What Is An Improvement Exchange?
The Improvement Exchange empowers an investor with the ability to acquire precisely the property they wish. Improvements can be as simple as repairs to current structures or as complex as ground-up new construction. The Improvement Exchange opens up many opportunities to the savvy investor, even the possibility of improvements to property already owned.
While escrow holdbacks or pre-payment of labor and materials are natural paths in getting improvements done, they do not qualify for tax deferral.
Improvement Exchange Options
Any exchange involving improvements must be carefully planned. The Exchangor has three options available in making the desired improvements.
- The easiest and least expensive solution is to have the current owner perform the improvements. The cost of the improvements is added to the purchase price for the property. This strategy allows the completion of a basic simultaneous or delayed exchange. The seller may be unwilling to participate because his basis and sales price will most likely be increased by the cost of the improvements.
- Another option is to have a developer or other entity acquire and develop the desired property. This strategy can yield a basic simultaneous or delayed exchange, yet often gets very complicated. Usually funding of the project is a primary concern. Contracts must be drawn to provide the Exchangor with assurance for completion. Often exchange proceeds are used for the improvements. If the exchange proceeds are used, the facilitator must be on the construction contracts.
- The final choice is to have the facilitator take title to the replacement property using an EAT (exchange accommodation titleholder) as the owner constructing the necessary improvements. Often this strategy is less complicated than number two above. This technique is usually the most costly in exchange fees, but often results in a more defensible and easier to complete option.
What About Improving My Existing Property?
Often investors inquire whether they can use exchange proceeds to make improvements to property already owned. Although not considered a conservative option, there are several “liberal” letter rulings that recognize this strategy. Equity Advantage has facilitated many construction exchanges of this format and upon request, will provide information to support this approach.

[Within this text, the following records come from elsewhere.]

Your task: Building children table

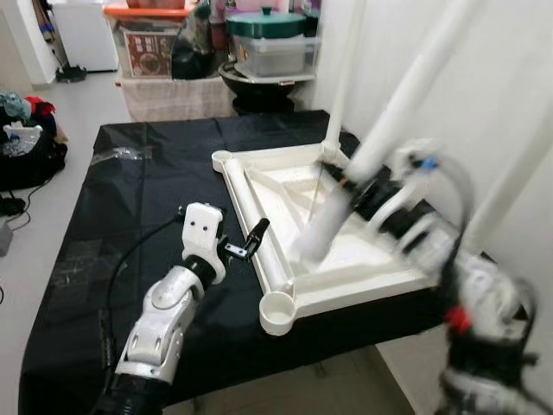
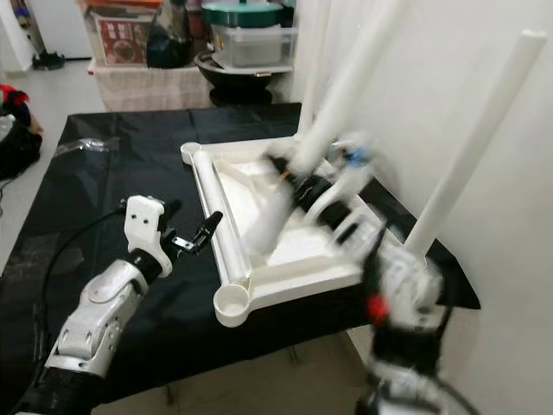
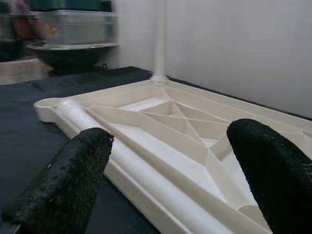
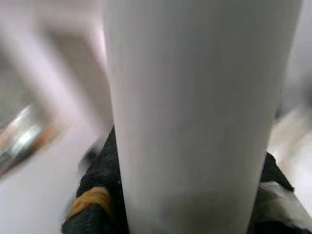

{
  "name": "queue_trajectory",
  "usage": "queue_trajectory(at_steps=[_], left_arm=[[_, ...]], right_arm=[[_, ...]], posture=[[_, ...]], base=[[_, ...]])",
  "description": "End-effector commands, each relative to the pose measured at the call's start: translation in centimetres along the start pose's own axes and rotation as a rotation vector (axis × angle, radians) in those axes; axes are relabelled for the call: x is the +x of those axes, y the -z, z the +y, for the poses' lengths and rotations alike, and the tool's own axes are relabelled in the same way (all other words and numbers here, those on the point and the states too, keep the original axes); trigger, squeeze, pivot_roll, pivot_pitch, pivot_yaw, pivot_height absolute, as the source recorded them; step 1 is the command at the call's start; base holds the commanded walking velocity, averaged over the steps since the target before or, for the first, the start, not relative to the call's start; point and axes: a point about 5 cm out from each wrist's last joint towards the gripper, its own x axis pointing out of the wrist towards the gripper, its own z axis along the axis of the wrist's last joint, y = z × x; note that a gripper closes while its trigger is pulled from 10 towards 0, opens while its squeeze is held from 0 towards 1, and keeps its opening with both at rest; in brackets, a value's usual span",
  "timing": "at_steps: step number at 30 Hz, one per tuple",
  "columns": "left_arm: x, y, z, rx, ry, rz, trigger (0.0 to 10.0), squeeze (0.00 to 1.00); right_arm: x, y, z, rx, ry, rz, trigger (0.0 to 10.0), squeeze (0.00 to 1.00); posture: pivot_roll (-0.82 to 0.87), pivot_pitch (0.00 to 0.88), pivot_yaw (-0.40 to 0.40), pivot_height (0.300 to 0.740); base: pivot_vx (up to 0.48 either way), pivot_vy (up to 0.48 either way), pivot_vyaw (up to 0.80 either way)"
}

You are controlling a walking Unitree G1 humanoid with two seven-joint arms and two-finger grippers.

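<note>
Meanwhile, white tabletop laid upside down on black cloth, near wall. Two white legs already stood upright in far corner sockets and right-hand corner. Third leg gripped by right gripper, blurred, held slanted over tabletop's underside. Left gripper held just beside tabletop's left rim, fingers spread wide, nothing between them. Empty socket seen at near corner.

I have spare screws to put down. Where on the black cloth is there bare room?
Bare black cloth lies left of the upturned white tabletop, beyond the left gripper. The right side is crowded: the right gripper swings a white leg.
</note>
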Motion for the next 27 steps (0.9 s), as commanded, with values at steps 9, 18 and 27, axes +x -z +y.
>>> queue_trajectory(at_steps=[9,18,27], left_arm=[[-0.1,0.3,-0.1,0.0,0.0,0.01,10.0,0.0],[-0.2,0.4,0.0,0.001,-0.004,0.012,10.0,0.0],[-0.2,0.5,0.0,0.006,-0.005,0.016,10.0,0.0]], right_arm=[[-2.7,7.9,3.3,0.096,-0.11,0.261,10.0,0.0],[-2.6,8.1,4.3,0.045,-0.224,0.307,10.0,0.0],[-2.3,7.4,4.4,-0.116,-0.234,0.248,10.0,0.0]], posture=[[0.02,0.0,-0.081,0.74],[0.02,0.0,-0.083,0.74],[0.03,0.0,-0.086,0.74]], base=[[0.0,0.0,0.0],[0.0,0.0,0.0],[0.0,0.0,0.0]])
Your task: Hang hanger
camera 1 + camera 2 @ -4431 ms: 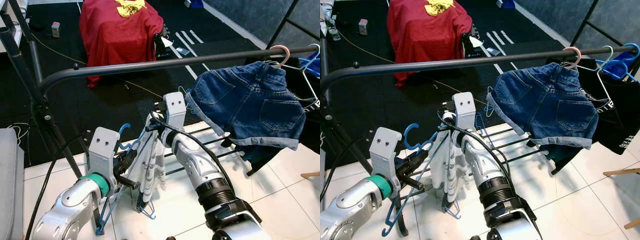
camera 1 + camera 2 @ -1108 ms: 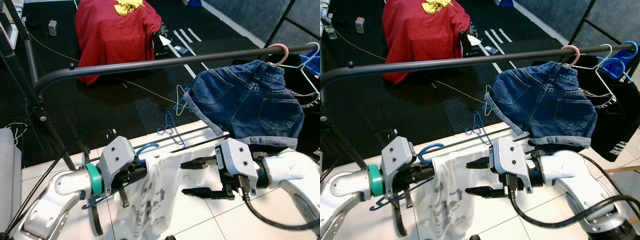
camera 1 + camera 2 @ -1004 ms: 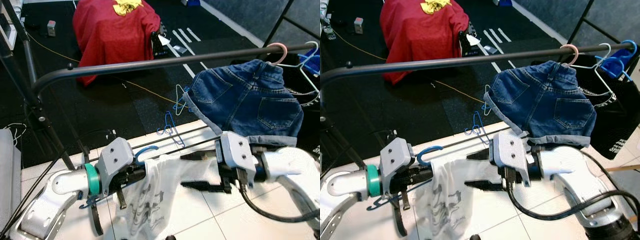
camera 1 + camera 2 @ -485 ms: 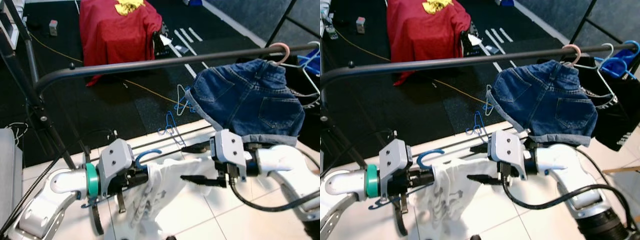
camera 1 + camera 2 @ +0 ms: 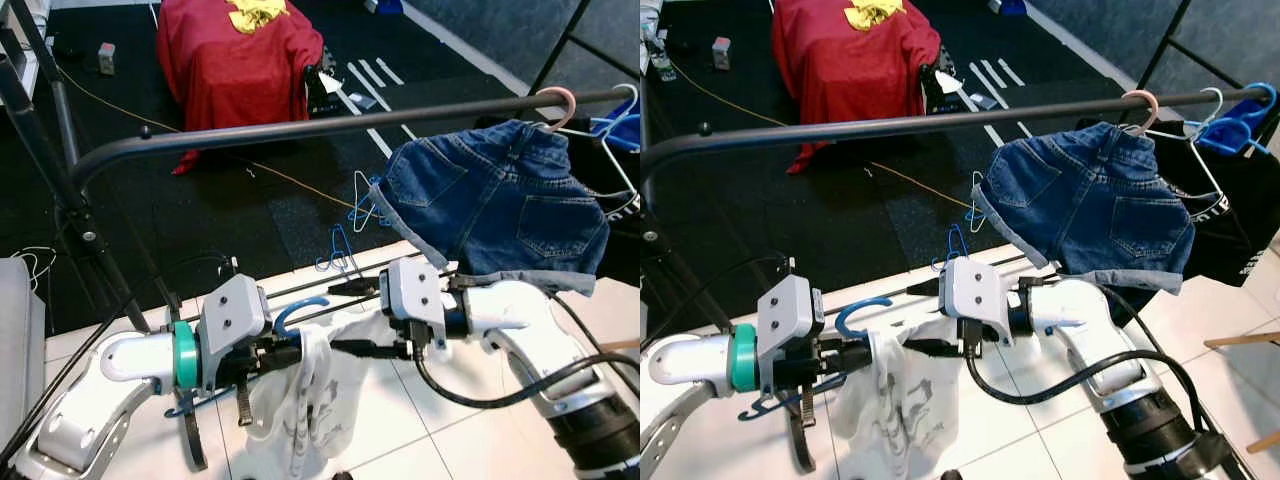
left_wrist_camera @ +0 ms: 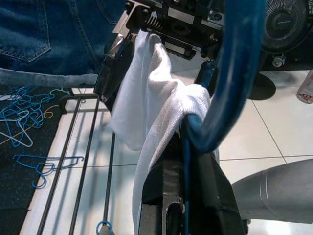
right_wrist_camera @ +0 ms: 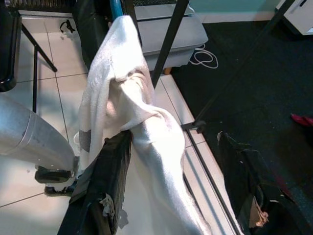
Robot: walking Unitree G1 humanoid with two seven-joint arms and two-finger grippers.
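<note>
A dark rail (image 5: 300, 131) carries denim shorts (image 5: 497, 205) on a pink hanger (image 5: 558, 104) and, beside them, blue hangers (image 5: 1235, 128) with a black garment (image 5: 1238, 230), while the floor (image 5: 265, 205) below holds a red-draped object (image 5: 240, 62) and loose hangers (image 5: 345, 250).

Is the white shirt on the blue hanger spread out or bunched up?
Bunched up: the white shirt hangs crumpled in folds off the blue hanger.

Left claw (image 5: 268, 357) clamped, right claw (image 5: 356, 318) spread, both arms extended low
</note>
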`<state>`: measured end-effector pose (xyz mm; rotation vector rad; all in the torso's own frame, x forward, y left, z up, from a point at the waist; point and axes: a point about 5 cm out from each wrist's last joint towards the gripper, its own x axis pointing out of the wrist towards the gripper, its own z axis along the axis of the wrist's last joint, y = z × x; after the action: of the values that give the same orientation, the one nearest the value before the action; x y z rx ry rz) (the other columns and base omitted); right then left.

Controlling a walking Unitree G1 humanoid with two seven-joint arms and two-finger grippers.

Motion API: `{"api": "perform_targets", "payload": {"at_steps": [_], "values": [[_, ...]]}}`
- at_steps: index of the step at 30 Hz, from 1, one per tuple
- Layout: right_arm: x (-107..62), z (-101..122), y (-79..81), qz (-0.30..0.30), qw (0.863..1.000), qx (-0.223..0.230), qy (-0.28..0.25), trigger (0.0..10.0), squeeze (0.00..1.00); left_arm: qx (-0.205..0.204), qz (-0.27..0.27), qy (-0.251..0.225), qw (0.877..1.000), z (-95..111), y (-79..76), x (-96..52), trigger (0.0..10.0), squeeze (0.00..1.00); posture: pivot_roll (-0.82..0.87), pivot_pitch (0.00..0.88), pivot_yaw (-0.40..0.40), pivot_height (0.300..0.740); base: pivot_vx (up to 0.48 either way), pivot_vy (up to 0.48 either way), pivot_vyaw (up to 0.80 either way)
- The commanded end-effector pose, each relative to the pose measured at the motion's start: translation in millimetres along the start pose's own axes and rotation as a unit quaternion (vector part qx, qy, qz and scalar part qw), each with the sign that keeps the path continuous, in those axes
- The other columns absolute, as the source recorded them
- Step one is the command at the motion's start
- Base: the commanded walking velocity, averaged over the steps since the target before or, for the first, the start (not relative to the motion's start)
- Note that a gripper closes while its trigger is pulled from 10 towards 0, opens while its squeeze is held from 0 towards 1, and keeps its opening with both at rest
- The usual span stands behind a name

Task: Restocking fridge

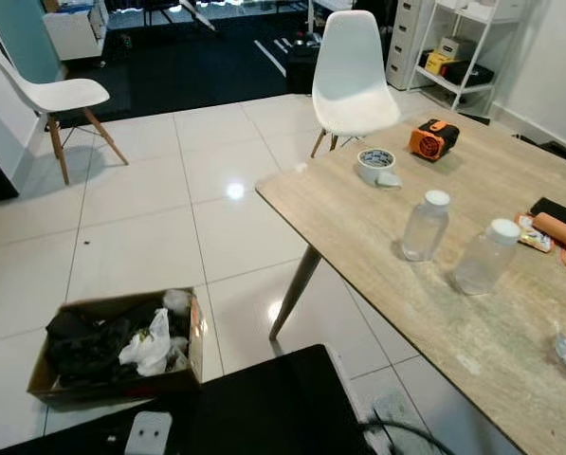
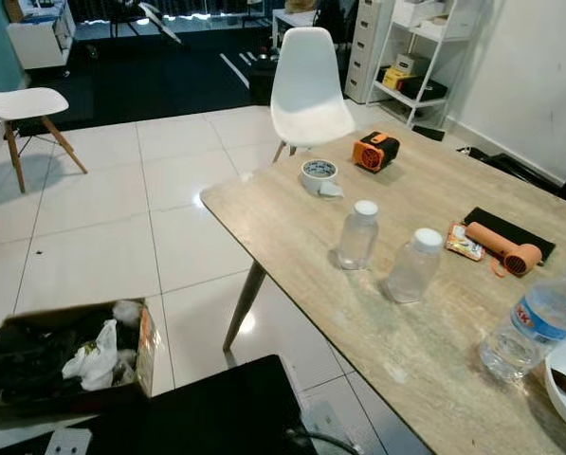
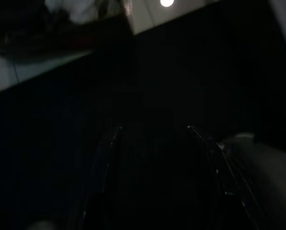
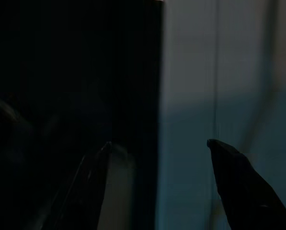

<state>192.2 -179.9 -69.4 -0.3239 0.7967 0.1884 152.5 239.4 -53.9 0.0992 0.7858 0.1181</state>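
Bottles: two clear ones (image 2: 359,235), (image 2: 414,265) stand mid-counter (image 2: 292,227), labelled water bottle (image 2: 534,324) nearer right. Floor left: cardboard box (image 1: 112,346) of rubbish. Both arms idle; left pincer (image 3: 152,139) and right pincer (image 4: 157,148) spread wide, empty. Judged step: approach, nothing grasped yet. Next: step to counter's near-left edge; floor beside it open.

My right claw (image 4: 159,148) has two long black tapering fingers (image 4: 238,177), one catching a pale sheen along its inner edge. My left claw (image 3: 154,132) shows two dark fingers (image 3: 207,148) with thin glinting edges, a grey rounded part beside one.
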Motion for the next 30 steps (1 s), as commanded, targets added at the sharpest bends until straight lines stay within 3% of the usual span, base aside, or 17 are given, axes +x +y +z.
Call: {"api": "perform_targets", "payload": {"at_steps": [1, 6, 9, 13, 30], "values": [[-5.0, -22.4, -5.3, -0.028, 0.998, 0.020, 0.048, 10.0, 0.00, 0.000, 0.019, 0.025, 1.000, -11.0, 11.2, -1.8, 10.0, 0.00, -0.04, 0.136, 0.028, 0.740, 0.000, 0.000, 0.00], [-11.9, -40.4, -21.6, -0.084, 0.991, 0.073, 0.078, 10.0, 0.00, 0.008, 0.022, 0.025, 0.999, -12.5, 13.2, -1.8, 10.0, 0.00, -0.04, 0.139, 0.028, 0.740, 0.000, 0.000, 0.00], [-13.7, -44.2, -24.3, -0.087, 0.990, 0.082, 0.074, 10.0, 0.00, 0.013, 0.022, 0.026, 0.999, -14.0, 13.5, -1.1, 10.0, 0.00, -0.04, 0.139, 0.028, 0.740, 0.000, 0.000, 0.00], [-13.3, -44.7, -20.9, -0.075, 0.992, 0.070, 0.069, 10.0, 0.00, 0.014, 0.020, 0.027, 0.999, -15.5, 12.3, 0.6, 10.0, 0.00, -0.04, 0.140, 0.025, 0.740, 0.000, 0.000, -0.34], [-11.3, -41.5, -21.0, -0.079, 0.992, 0.072, 0.063, 10.0, 0.00, 0.009, 0.006, 0.015, 1.000, -14.0, 3.3, 5.5, 10.0, 0.00, -0.04, 0.132, 0.020, 0.740, 0.000, 0.000, -0.78]]}}
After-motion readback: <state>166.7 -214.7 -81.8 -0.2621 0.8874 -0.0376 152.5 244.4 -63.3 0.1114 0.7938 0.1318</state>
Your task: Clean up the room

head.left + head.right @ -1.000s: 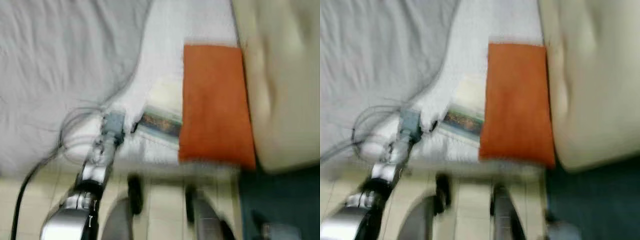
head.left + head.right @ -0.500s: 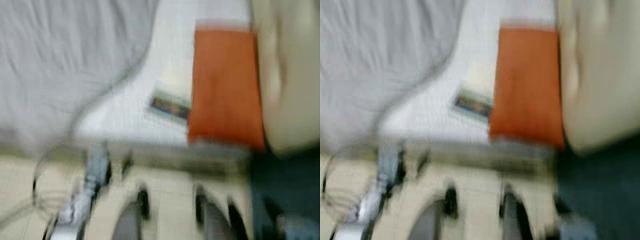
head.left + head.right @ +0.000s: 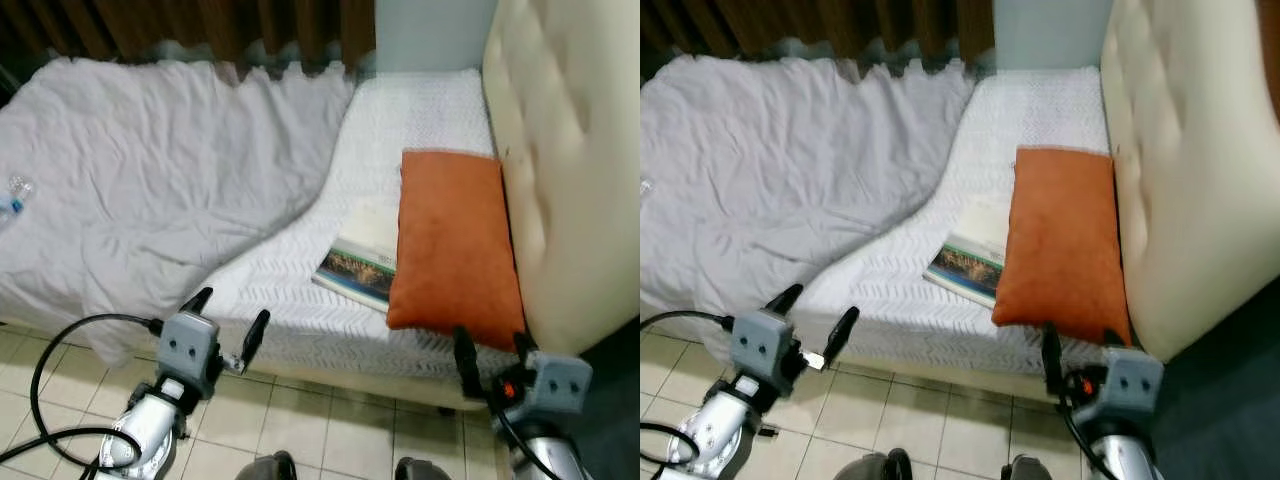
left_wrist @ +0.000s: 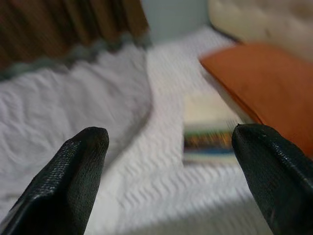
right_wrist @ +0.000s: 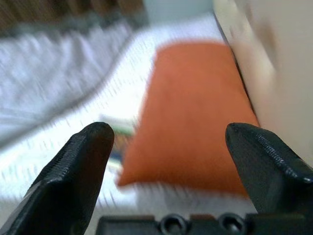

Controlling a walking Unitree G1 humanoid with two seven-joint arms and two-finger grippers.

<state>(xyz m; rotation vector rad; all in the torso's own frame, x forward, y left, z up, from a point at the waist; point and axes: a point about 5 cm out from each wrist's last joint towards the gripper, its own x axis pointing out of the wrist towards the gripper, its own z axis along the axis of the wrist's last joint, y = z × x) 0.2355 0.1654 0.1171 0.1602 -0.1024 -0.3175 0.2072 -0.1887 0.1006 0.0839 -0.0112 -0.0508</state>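
Both grippers, left gripper (image 3: 228, 325) and right gripper (image 3: 490, 357), hover fingers apart, holding nothing, before the bed (image 3: 420, 110); that book (image 3: 357, 270) looks thin, stiff, light, best pinched at its free edge away from the soft orange pillow (image 3: 450, 245).

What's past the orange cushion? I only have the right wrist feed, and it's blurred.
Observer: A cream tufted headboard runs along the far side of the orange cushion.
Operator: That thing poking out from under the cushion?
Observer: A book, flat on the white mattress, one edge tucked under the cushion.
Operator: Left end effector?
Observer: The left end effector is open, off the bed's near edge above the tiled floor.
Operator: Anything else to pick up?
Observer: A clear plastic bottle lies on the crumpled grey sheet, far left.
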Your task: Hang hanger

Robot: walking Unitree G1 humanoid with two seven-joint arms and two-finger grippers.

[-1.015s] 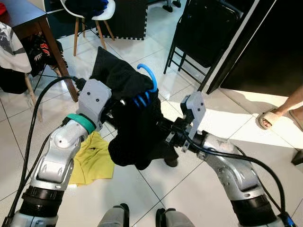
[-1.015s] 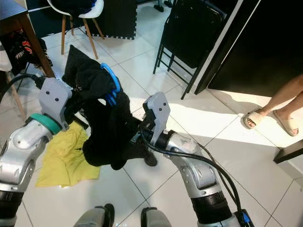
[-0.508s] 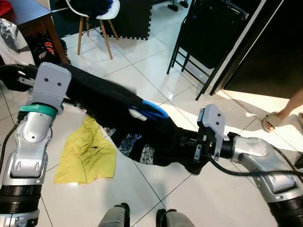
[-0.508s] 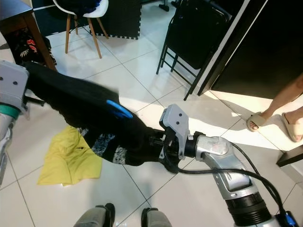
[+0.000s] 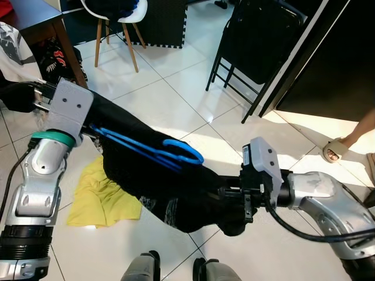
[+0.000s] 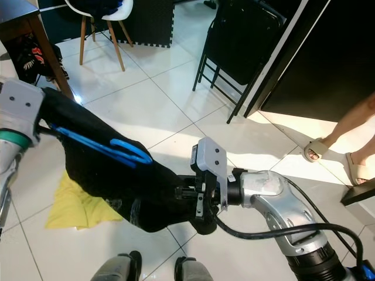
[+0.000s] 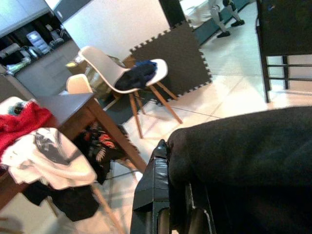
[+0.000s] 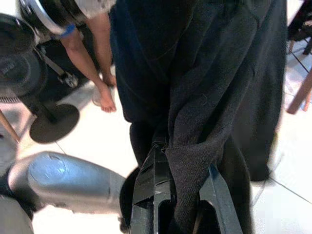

Steps to Improving Property Already Owned
- Sell your property. The real estate sale’s contract must have a paragraph stating that the sale is subject to a 1031 exchange and that the buyer agrees to cooperate with the exchange (1031 exchange cooperation clause).
- Contact Equity Advantage, Inc. when the real estate sale contract is final. Provide the name and phone number of your realtor and the name of the title company of where escrow is opened. We will work directly with the title company on securing your exchange documents.
- Sign the Exchange Agreement stating that Equity Advantage Inc. will serve as your 1031 Accommodator. You will have the opportunity to sign these documents at the title company when the closing is scheduled.
- Closing occurs. Equity Advantage, Inc. will direct deed your relinquished property to the buyer.
- The escrow company will forward the sale proceeds to Equity Advantage, Inc. We will deposit the proceeds into a federally deposited bank account.
- Identify your Replacement Property. Measured from the closing date of the relinquished property, you now have 45 days in which to identify your Replacement Property. The Replacement Property includes the improvements. Your identification will need to be in writing and forward to my office. For example, the identification might read “the construction of a single level 2300 sq. foot house, 3 bedrooms, 2 baths (blue prints attached) on a lot located on beachfront Street currently owned by Mr. and Mrs. Smith.”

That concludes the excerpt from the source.